Lucky for me, I had materials on-hand. When we were in New York last weekend for a birthday celebration, I managed to carve out an hour to explore Knitty City. It's a small store, but well laid out and friendly so you don't feel squashed or unwelcome. (This is a nice contrast to the other yarn store on the UWS. If you know what I mean.) I was greeted but then left blissfully alone to browse and fondle yarn. Help was readily available to those who needed it, though. The owners are a married couple, and I watched him help a customer struggling with the swift and ball winder (they'll wind your yarn, or you can do it yourself!) and later listened to her gently guide a novice knitter to a better color combination without the customer even realizing how narrowly she'd escaped color disaster. They were quite a team.

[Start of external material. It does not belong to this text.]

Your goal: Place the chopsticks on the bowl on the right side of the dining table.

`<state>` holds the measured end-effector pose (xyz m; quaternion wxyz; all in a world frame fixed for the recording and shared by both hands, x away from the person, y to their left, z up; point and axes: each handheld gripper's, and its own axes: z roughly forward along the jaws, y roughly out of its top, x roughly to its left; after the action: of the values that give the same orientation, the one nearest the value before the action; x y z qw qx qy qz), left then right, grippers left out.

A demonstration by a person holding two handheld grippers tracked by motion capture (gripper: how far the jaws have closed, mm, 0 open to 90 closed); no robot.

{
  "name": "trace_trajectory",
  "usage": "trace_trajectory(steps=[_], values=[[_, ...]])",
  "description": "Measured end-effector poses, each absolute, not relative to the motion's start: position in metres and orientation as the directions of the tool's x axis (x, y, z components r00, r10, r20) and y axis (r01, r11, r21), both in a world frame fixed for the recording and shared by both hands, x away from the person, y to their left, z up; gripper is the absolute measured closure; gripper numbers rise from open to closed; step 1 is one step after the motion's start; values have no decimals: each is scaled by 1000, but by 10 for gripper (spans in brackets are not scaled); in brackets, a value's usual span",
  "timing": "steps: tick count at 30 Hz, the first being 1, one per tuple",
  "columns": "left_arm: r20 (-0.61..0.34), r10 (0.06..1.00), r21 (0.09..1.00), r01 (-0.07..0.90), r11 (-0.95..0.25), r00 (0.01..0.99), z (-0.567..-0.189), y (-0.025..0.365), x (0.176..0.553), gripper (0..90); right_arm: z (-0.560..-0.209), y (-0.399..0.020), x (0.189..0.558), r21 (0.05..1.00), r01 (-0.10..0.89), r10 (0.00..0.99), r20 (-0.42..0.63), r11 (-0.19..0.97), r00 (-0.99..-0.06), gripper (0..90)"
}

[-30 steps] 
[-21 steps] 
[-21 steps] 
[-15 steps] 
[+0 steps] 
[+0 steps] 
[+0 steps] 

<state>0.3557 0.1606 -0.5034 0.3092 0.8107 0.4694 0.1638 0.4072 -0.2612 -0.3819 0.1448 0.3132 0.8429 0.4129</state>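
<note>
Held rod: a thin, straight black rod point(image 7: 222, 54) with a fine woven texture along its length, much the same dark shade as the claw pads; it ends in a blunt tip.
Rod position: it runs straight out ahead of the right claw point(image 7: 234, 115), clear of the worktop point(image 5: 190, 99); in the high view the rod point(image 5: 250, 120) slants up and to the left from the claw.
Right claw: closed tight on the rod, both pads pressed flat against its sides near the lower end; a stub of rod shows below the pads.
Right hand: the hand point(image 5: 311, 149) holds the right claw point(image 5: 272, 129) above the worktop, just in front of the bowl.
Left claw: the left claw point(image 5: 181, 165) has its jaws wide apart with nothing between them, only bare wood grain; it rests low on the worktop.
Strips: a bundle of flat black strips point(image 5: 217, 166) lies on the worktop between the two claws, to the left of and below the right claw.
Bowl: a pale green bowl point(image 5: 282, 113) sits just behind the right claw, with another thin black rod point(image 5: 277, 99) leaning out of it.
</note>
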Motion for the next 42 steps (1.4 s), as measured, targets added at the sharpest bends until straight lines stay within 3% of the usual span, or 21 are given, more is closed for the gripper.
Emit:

The two non-sock yarn brands that stand out in my memory are Lily Chin and Cascade, but I spent most of my time in front of their sock yarn selection. There was ArtYarns Supermerino, lots of Regia (including some Nations!), Trekking, Opal, Cascade Fixation... the variety was quite good.

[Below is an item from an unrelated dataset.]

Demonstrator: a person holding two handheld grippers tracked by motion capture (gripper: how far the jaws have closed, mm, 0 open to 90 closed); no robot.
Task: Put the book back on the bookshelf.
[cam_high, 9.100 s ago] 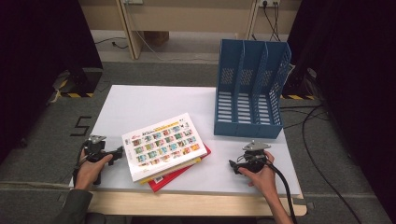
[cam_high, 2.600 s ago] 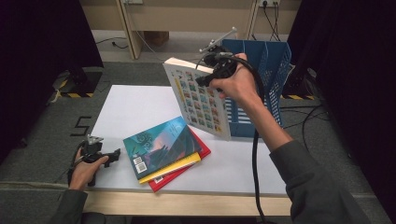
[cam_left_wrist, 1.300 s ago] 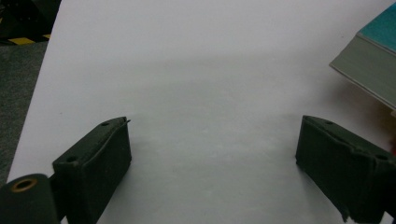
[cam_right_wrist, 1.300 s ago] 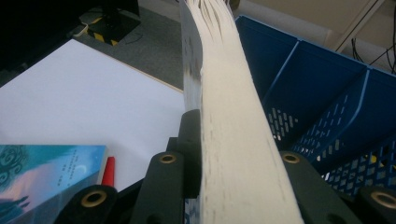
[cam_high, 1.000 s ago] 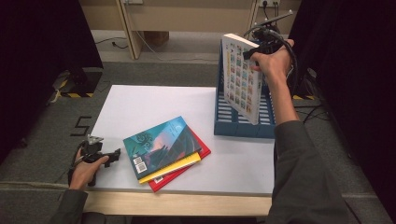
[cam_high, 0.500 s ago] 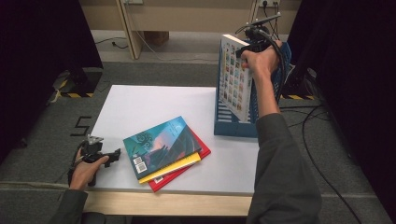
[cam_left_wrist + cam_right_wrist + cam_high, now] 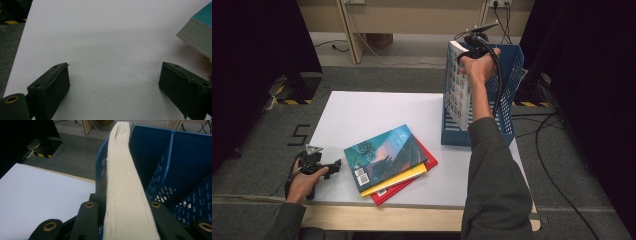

My need to touch all yarn under consideration for purchase is well documented, and I must say that when I grabbed a ball of Regia Silk Color I was blown away by how soft and smooth it was. Suddenly, two balls jumped into my basket -- all on their own, I swear! Two skeins of Supermerino in this colorway -- which I may use for my Sockapaloooza pal, all depending on finding a pattern -- leapt in right after them.
Speaking of Sockapaloooza, I haven't uttered a word about it since I signed up! I didn't totally neglect it during the Olympics, I promise. My pal has indicated that lace or cables would be good, and since my socks have heretofore been limited to plain stockinette or ribbing (if I'm feeling adventurous), I've invested in Nancy Bush's Knitting on the Road to broaden my horizons a bit.
But for now, just for today, I'll take my horizons just where they are thankyouverymuch. Me and my aching fingers are going to go round and round on a Regia Silk sock and not worry about deadlines or medals or shipping cutoffs for at least 24 hours.
See you on the flip side!
P.S. -- Have you seen the new Rowan magazine? I like it!
March 1, 2006
It's Wednesday, and I'm wondering:
What's the best way to do a turtleneck?
I've noticed that many patterns have you bind off some or all of a neckline, only to turn around and direct you to pick up stitches for the collar. Is there a good reason for this, or is it like when Rowan tells you to bind off and seam shoulders when 90% of the time a three-needle bind off is clearly the better option?
As you are all painfully aware, my Olympic sweater is a raglan knit from the bottom up, and I've left the stitches on holders while I debate how to proceed. Put all of the stiches on a circular needle, and knit the turtleneck in the round? Bind off and pick up? Another technique you can tell me about?